Gilbert Achcar : Le Coran contient certes des versets hostiles aux juifs, mais ceux-ci sont tempérés par d'autres versets qui traitent les gens du Livre, juifs et chrétiens, de manière privilégiée par rapport aux autres religions et affirment qu'ils ont le droit à la protection des musulmans. Tout au long de l'histoire de l'islam, des théologiens se sont appuyés sur les uns ou les autres de ces versets. Rien d'extraordinaire à cela : toutes les religions ont donné lieu à des interprétations contradictoires, ce qui est bien la preuve que toute analyse essentialiste est à côté de la plaque. En fait, on ne devient pas anti-juif en lisant les textes islamiques ou ceux de la tradition chrétienne, qui, soit dit en passant, est beaucoup plus anti-juive que la tradition musulmane. C'est parce que l'on a une intention hostile envers les Juifs pour des raisons autres que religieuses que l'on se sert des textes religieux pour la justifier.
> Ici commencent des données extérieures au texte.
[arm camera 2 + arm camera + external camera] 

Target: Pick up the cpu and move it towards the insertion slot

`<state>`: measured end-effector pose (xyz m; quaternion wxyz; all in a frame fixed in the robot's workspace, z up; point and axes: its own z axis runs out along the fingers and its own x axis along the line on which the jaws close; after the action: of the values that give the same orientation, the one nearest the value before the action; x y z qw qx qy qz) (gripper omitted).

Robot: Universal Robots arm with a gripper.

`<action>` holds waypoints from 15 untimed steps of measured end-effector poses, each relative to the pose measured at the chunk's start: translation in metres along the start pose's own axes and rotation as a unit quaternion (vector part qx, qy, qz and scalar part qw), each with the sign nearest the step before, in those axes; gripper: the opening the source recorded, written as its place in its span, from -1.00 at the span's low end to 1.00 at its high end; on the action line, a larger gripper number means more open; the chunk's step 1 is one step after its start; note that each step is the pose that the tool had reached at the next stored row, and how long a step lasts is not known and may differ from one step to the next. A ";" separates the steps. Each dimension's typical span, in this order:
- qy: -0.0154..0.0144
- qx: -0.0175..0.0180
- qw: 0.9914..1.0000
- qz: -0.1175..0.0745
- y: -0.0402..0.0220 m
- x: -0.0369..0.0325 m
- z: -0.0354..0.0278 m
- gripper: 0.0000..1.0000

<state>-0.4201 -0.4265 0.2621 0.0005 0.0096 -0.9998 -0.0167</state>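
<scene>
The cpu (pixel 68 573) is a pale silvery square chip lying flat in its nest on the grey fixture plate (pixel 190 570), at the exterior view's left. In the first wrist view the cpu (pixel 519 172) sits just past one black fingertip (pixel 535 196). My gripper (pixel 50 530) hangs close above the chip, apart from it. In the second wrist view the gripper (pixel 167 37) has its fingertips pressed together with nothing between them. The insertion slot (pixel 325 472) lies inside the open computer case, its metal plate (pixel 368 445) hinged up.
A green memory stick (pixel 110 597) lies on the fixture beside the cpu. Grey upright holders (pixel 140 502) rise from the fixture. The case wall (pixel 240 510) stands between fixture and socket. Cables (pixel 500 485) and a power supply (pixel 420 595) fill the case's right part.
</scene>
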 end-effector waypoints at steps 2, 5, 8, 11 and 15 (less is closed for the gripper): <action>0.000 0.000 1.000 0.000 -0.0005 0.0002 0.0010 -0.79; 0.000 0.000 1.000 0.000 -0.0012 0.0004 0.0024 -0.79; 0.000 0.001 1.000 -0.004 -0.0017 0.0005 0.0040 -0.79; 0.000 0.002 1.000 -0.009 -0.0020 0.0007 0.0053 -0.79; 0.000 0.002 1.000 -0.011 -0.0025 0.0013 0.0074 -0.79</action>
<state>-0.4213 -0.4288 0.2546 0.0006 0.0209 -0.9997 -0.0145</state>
Les musulmans ont-ils été influencés par l'antisémitisme européen ?

Certains musulmans, oui. Un théologien comme le Syro-Libanais Rachid Rida a joué à la fin des années 1920, parallèlement à son tournant intégriste, un rôle fondamental dans l'importation des idées antisémites occidentales. Son cas est particulièrement intéressant, car il témoigne du rôle qu'a joué le problème sioniste dans l'émergence de l'antisémitisme dans les pays arabes. À la fin du XIXe siècle, Rida prend la défense du capitaine Dreyfus et écrit un article qui dénonce la manière dont les Occidentaux traitent les "cousins juifs". Après la Première Guerre mondiale et la déclaration Balfour de 1917 qui autorise l'implantation juive en Palestine, il essaie de prendre langue avec les sionistes, mais il échoue. En 1929, alors que s'exaspèrent les tensions entre Juifs et Arabes en Palestine, il reprend à son compte le discours typique de l'antisémitisme européen alors fort répandu : il rend les Juifs responsables de la Première Guerre mondiale, les accuse de vouloir dominer le monde à la fois par la finance et par le communisme, etc. Son itinéraire est intéressant parce qu'il est typique : c'est la question palestinienne qui le fait passer d'une sympathie pro-juive à une attitude anti-juive.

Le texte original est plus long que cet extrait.